To date, the debate about the future of the Internet has largely been driven by investors, principally, who have insisted that online businesses generate short to medium term profits. Fearful of killing off a nascent commercial channel, most Web 2.0 giants have clustered around the advertising model, making their services 'free' to the consumer, and leaving advertisers to pass on the cost of marketing, as happens offline. Others have adopted the 'Freemium' model, in which perhaps only 10% of customers are relied upon to pay for extra functionality and so on, thereby subsidising a free ride for the rest. Indeed, Jakob Nielson has estimated that:
"In most online communities, 90% of users are lurkers who never contribute, 9% of users contribute a little, and 1% of users account for almost all the action."
But since the dawn of television, in particular, advertisers and ad agencies have been on a quest to figure out who sees their advertisements and how to target their ads ever more accurately. The open nature of Internet technology and the advent of the 'cookie' has made it easier to follow users from site to site, targeting advertising at them along the way, and some internet service providers have gone so far as to filter traffic as it passes through their services. 

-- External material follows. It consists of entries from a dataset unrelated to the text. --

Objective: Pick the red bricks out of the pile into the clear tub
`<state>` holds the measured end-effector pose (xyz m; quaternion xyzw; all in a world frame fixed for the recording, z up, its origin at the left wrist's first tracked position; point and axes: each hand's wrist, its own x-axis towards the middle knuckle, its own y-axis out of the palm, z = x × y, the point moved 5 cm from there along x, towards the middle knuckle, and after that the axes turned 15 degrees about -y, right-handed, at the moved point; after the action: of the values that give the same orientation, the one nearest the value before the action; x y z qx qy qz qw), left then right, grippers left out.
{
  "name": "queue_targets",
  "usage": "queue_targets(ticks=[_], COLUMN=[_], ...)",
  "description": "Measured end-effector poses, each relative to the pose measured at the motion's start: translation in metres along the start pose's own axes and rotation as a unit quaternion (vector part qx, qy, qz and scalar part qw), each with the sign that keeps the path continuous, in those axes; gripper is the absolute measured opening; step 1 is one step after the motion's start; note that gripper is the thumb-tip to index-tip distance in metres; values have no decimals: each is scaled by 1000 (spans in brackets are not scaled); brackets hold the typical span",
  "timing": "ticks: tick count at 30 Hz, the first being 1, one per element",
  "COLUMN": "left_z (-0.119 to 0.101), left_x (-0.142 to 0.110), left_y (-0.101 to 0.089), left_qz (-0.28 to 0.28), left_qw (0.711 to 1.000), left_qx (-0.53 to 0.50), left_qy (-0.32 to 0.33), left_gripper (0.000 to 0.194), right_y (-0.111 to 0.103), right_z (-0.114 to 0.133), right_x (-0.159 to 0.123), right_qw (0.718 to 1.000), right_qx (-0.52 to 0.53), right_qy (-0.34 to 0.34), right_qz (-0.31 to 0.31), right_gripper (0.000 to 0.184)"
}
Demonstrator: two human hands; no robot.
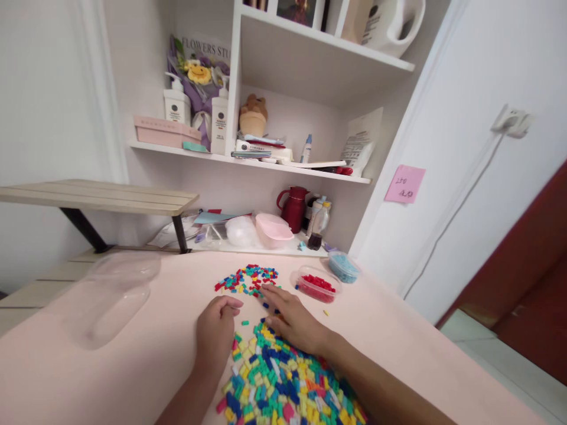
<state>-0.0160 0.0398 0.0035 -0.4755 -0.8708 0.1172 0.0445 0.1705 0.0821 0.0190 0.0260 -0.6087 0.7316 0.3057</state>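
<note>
A big heap of small coloured building bricks [283, 378] spreads over the pink table towards me. Beyond it lies a smaller scatter of bricks [248, 277], many of them red. My right hand [295, 319] reaches over the gap between the two, palm down, its fingers stretched out among a few loose bricks. On the left of that gap my left hand [215, 324] rests on its edge with the fingers curled in; whether anything is inside them is hidden. A single green brick [245, 323] lies between my hands.
A clear tub of red bricks [316, 284] stands right of the scatter, with a tub of light blue bricks [343, 267] behind it. Clear plastic containers [119, 295] lie at left. A pink bowl [273, 230] and a red jug [293, 209] stand at the back.
</note>
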Motion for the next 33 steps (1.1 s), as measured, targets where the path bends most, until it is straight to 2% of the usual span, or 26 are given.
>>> queue_targets(ticks=[6, 9, 11, 13, 16, 19, 21, 26, 33], left_z=[-1, -1, -2, -2, -2, 1, 3, 0, -3], left_x=[-1, -1, -2, -2, -3, -1, 1, 0, -2], left_y=[-1, -1, -1, -2, -3, -2, -1, -2, -3], left_qz=[0, 4, 5, 2, -2, 0, 2, 1, 10], left_qw=[1000, 1000, 1000, 1000, 1000, 1000, 999, 1000, 1000], left_qx=[2, -2, -8, -12, -16, -15, -12, -11, -7], left_qy=[-2, -2, -1, -4, -12, -26, -30, -19, -19], left_gripper=[26, 25, 25, 26, 26, 26, 26, 26, 26], right_y=[1, 7, 7, 1, -16, -24, -20, -2, 7], right_z=[-1, 3, 7, 10, 3, -14, -23, -30, -31], right_x=[20, 22, 18, 13, 5, 0, 0, 13, 31], right_qw=[997, 994, 994, 997, 997, 990, 987, 989, 988], right_qx=[-48, -63, -57, -18, 45, 28, 6, -36, -90], right_qy=[-41, -48, -56, -58, -19, 49, 78, 91, 110], right_qz=[48, 78, 77, 45, -51, -130, -142, -112, -55], right_gripper=[53, 48, 41, 37, 36, 31, 28, 27, 21])
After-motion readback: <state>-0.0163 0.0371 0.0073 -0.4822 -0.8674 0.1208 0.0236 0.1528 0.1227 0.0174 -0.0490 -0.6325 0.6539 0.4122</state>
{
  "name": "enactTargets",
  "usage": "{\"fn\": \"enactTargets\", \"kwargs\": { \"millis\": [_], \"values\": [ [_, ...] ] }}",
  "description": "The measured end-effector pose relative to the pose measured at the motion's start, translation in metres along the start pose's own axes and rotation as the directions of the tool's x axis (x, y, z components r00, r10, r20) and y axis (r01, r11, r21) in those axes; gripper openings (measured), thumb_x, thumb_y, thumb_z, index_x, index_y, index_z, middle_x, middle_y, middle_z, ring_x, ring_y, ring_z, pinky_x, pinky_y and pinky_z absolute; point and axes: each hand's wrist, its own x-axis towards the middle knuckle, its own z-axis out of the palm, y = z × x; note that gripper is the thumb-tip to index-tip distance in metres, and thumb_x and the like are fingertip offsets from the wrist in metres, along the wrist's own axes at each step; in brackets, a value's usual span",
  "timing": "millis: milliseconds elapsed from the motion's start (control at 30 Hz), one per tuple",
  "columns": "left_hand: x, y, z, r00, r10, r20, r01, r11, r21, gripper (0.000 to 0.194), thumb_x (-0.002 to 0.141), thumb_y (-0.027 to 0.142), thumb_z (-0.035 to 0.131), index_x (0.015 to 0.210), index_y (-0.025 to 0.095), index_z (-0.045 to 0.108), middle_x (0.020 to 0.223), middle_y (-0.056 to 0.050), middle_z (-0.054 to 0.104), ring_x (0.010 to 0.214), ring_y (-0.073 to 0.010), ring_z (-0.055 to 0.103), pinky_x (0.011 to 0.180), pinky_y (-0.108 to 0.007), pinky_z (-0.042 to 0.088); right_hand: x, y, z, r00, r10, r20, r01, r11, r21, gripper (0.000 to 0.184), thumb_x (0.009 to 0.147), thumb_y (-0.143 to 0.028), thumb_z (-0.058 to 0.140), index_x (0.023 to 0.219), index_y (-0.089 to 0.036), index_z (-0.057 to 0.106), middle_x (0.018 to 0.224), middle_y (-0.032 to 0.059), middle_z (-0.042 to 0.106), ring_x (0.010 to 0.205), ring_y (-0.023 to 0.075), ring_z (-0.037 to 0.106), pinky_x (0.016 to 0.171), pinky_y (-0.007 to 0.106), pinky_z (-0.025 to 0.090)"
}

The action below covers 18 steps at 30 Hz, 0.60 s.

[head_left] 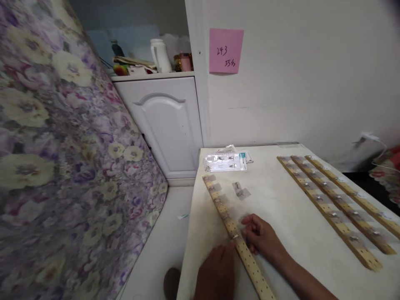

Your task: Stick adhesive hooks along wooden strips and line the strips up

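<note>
Perforated wooden strip [252, 266] on a white desk [269, 183], seen from above. The strip, the landmark for all places given here, runs from its far end towards the viewer; small clear pieces [219, 201] bearing metal parts line its far portion, while its near portion shows bare holes. The left hand [216, 271] lies at the strip's left edge, back uppermost; its fingers are dark and partly hidden, so whether they are together or apart cannot be told. The right hand [260, 236] is just beside the strip's right edge, level with the nearest clear piece; its fingers are curled, but whether they pinch anything cannot be told. Two loose clear pieces [241, 191] lie to the right of the strip's far portion. Just beyond its far end is a transparent package [225, 161] with metal parts inside. Well to the strip's right, three similar strips [339, 200] lie side by side, also carrying clear pieces. Beyond the strip, a pink note [226, 51] is fixed to the wall; well to its left hangs a floral curtain [62, 166].
</note>
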Motion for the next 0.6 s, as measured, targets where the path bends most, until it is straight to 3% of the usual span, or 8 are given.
{"fn": "enactTargets", "kwargs": {
  "millis": [233, 600],
  "values": [
    [0.0037, 0.0064, 0.0052, 0.998, -0.023, 0.051, 0.016, 0.992, 0.123, 0.055, 0.077, 0.001, 0.04, 0.13, 0.014, 0.046, 0.1, -0.01, 0.065, 0.089, -0.023, 0.061, 0.077, -0.037, 0.053, 0.0001, 0.0001, 0.0003, 1.0, -0.003, -0.01, 0.003, 1.0, -0.005, 0.018, 0.075, -0.027, 0.057, 0.088, -0.021, 0.047, 0.054, -0.0115, 0.048, 0.035, 0.0052, 0.047, 0.034, 0.017, 0.036],
    [0.0053, 0.0087, 0.004, 0.996, -0.015, 0.084, 0.001, 0.986, 0.168, 0.053, 0.079, 0.003, 0.04, 0.13, 0.014, 0.046, 0.104, -0.011, 0.064, 0.092, -0.0226, 0.059, 0.083, -0.038, 0.051, 0.0016, 0.0024, -0.0014, 1.0, 0.003, -0.005, -0.003, 1.0, 0.002, 0.015, 0.074, -0.024, 0.056, 0.086, -0.021, 0.047, 0.052, -0.0119, 0.049, 0.035, 0.0061, 0.048, 0.035, 0.017, 0.036]
  ]
}}
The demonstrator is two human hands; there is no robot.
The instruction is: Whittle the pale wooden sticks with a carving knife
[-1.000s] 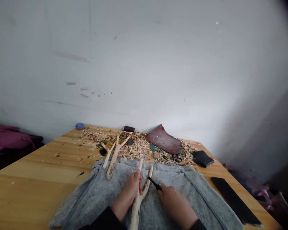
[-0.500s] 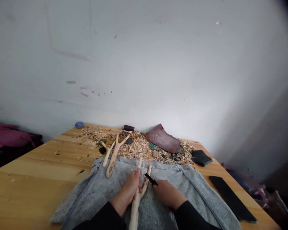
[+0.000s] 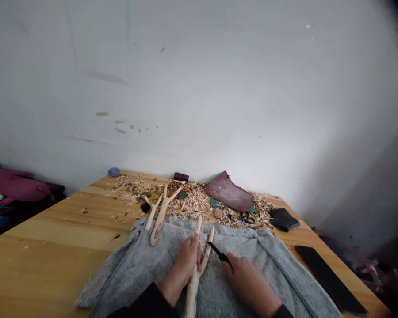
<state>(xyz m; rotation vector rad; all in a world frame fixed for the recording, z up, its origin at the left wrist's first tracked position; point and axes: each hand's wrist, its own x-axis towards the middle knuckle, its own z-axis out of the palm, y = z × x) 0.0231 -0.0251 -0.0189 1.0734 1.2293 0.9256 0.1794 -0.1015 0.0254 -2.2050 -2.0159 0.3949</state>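
Observation:
My left hand (image 3: 187,257) is wrapped round the left prong of a peeled forked branch (image 3: 193,291), whose handle points down toward me. In my right hand (image 3: 245,276) is a dark-bladed knife (image 3: 218,251), its blade slanting up and left to the fork's right prong. Whether the edge touches the wood I cannot tell. Beneath both hands lies a grey cloth (image 3: 152,265). Two more carved wooden forks, a large one (image 3: 159,218) and a smaller one (image 3: 151,214), rest at the cloth's back left edge.
Wood shavings (image 3: 195,198) cover the back of the wooden table (image 3: 46,247). Among them lie brown leather (image 3: 230,193), a dark spool (image 3: 181,176) and scissors (image 3: 247,218). A folded black piece (image 3: 284,219) and a black strip (image 3: 330,278) are at right, a blue round object (image 3: 113,171) at back left.
The knife and my right hand have shifted slightly right and down relative to the fork. The left hand keeps its grip; the whole view has moved a little.

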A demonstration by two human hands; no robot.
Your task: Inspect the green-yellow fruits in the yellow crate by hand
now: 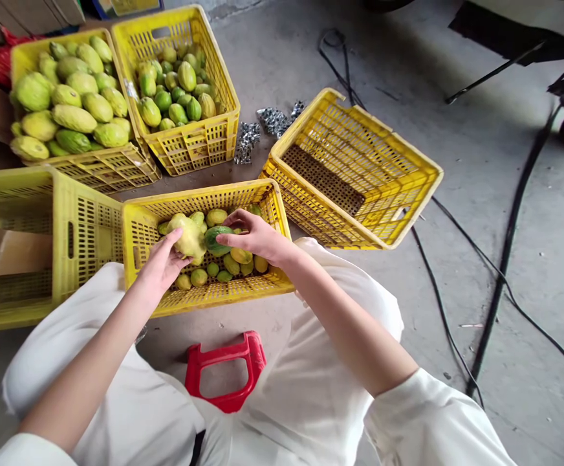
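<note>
My left hand (162,264) is closed on a knobbly pale yellow fruit (189,238), held over the near crate. Right beside it, my right hand (259,238) grips a dark green oval fruit (216,241) between thumb and fingers. Their exact kind is not clear; they look like citrons or small melons. Beneath both hands, the yellow plastic crate (224,299) holds several smaller green and yellow fruits (231,264) on its slotted bottom. Part of its contents is hidden by my hands.
A crate of large yellow fruits (85,83) and a crate of greener ones (178,90) stand at the back left. At right a yellow crate (359,169) sits tilted. Another crate (88,233) with cardboard is at left. A red stool (226,408) and black cables (509,239) are nearby.
</note>
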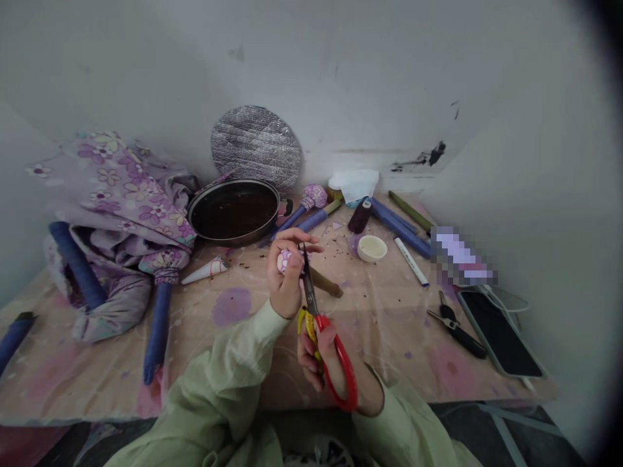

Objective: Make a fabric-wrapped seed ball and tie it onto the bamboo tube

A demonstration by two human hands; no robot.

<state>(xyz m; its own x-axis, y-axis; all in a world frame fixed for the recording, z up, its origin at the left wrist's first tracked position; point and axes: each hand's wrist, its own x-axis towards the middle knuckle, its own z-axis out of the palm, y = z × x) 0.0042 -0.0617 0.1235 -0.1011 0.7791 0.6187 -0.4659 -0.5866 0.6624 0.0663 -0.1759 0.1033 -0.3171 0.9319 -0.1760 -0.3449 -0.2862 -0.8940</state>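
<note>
My left hand (283, 272) is closed around a small bundle of white-and-purple patterned cloth (287, 261), held above the table. A brown stick (327, 284) reaches out to the right behind the scissor blades; whether it is joined to the bundle is hidden. In my right hand (311, 353) is a pair of scissors (310, 295) with red and yellow handles. Their blades point up and lie against the right side of the bundle, beside my left fingers. The blades look nearly closed, and I cannot tell whether anything is between them.
Leftward lie flowered cloth (131, 181), a blue-handled dabber (158, 324) and a white cone (207, 269). Behind are a dark pan (238, 211) and silver disc (257, 146). Rightward are a thread spool (360, 217), white bowl (372, 248), marker (411, 263), black-handled tool (462, 334) and phone (501, 331).
</note>
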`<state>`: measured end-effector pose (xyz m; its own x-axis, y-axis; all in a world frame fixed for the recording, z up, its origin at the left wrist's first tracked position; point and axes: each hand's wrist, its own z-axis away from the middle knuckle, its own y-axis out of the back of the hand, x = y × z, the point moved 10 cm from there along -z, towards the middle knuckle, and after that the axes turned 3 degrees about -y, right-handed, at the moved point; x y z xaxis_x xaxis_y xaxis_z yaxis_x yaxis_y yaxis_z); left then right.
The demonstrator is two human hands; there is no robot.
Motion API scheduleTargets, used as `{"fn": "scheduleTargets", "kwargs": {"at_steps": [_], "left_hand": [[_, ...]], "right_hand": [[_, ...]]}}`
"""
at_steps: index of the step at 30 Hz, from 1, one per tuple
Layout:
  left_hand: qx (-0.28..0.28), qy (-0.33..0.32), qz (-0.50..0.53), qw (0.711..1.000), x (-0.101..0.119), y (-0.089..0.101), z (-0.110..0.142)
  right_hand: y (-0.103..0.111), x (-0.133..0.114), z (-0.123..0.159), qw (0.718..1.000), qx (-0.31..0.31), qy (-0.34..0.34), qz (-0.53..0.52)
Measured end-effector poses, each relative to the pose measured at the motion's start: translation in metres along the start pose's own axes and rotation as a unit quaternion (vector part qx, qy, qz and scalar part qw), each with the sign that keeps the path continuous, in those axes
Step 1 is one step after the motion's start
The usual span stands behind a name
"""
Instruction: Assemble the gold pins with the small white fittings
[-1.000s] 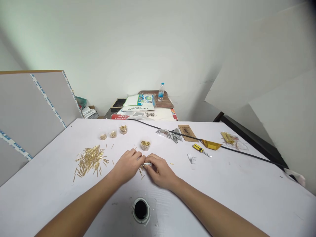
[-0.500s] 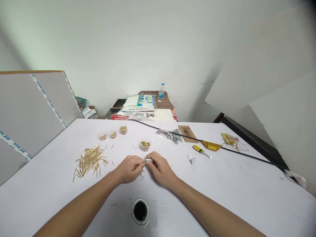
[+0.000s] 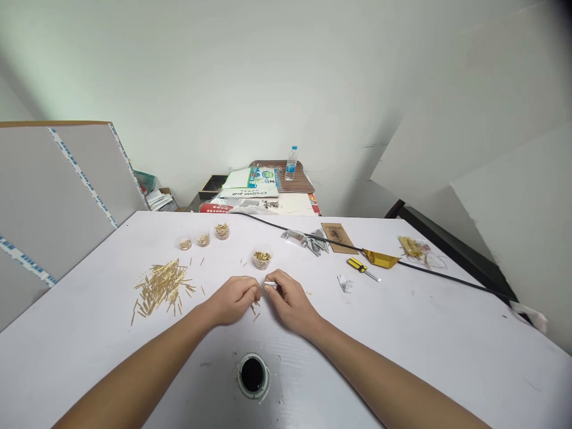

Now it's one thing for advertisers to rely on data from your TV set, but people are understandably less comfortable about being followed around all day and having their every preference logged. Jaron Lanier says participants should be paid for that privilege, and I have to agree. Unless participants feel they are being compensated directly enough, they will stop participating online - to the extent they have the choice. This is not just a matter of persuading the 1% to remain high content contributors, or the 10% to actually pay for stuff in the Freemium context. The other 90 to 99% also need some recompense for agreeing to reveal evidence of their behaviour. Great service may be enough in some cases, but otherwise people will surely want a fairly direct economic return for disclosing their location etc., whether in the form of cash or some other sufficiently direct economic benefit, like genuine discounts or cost savings.

While a legal solution seems rather unlikely, the battleground is at least becoming more defined as the European Commission struggles to hold the perimeter of its (unduly broad) General Data Protection Regulation. Unfortunately, the media appears to be naively positioning this as simply big business against the individual, equating BT's interests with those of US retailers. But this fails to recognise that old world institutions, like the telecommunications companies and traditional media empires have the knives out for the revenue streams enjoyed by facilitators like Google, Facebook and others. Yet it's also important that the interests of consumers are represented in a balanced way, rather than by unduly paranoid consumer advocates or European Commission officials zealously toting their single market fantasy. The European Parliament isn't exactly the best candidate to stand in for the pragmatic consumer...

However, for any problem on the Internet it's always worth looking for an acceptable technological solution before a legal one.

The first is the addition of payment features within online games and other applications. In-app payments are increasingly common, but there is a lot more scope to make it easier to charge for content. It's not enough to be able to host advertisements on blogs or email. We need low-friction features to enable direct payment without erecting pay walls, like the TipJar on Vimeo. Others, like HonestyBoxx, are enabling people to monetize their advice by adding an application to their blogs and and personal web sites. But now that we've been forced to endure all these 'cookie' consent boxes that hover around European web sites, why not add payment functionality to sweeten the deal?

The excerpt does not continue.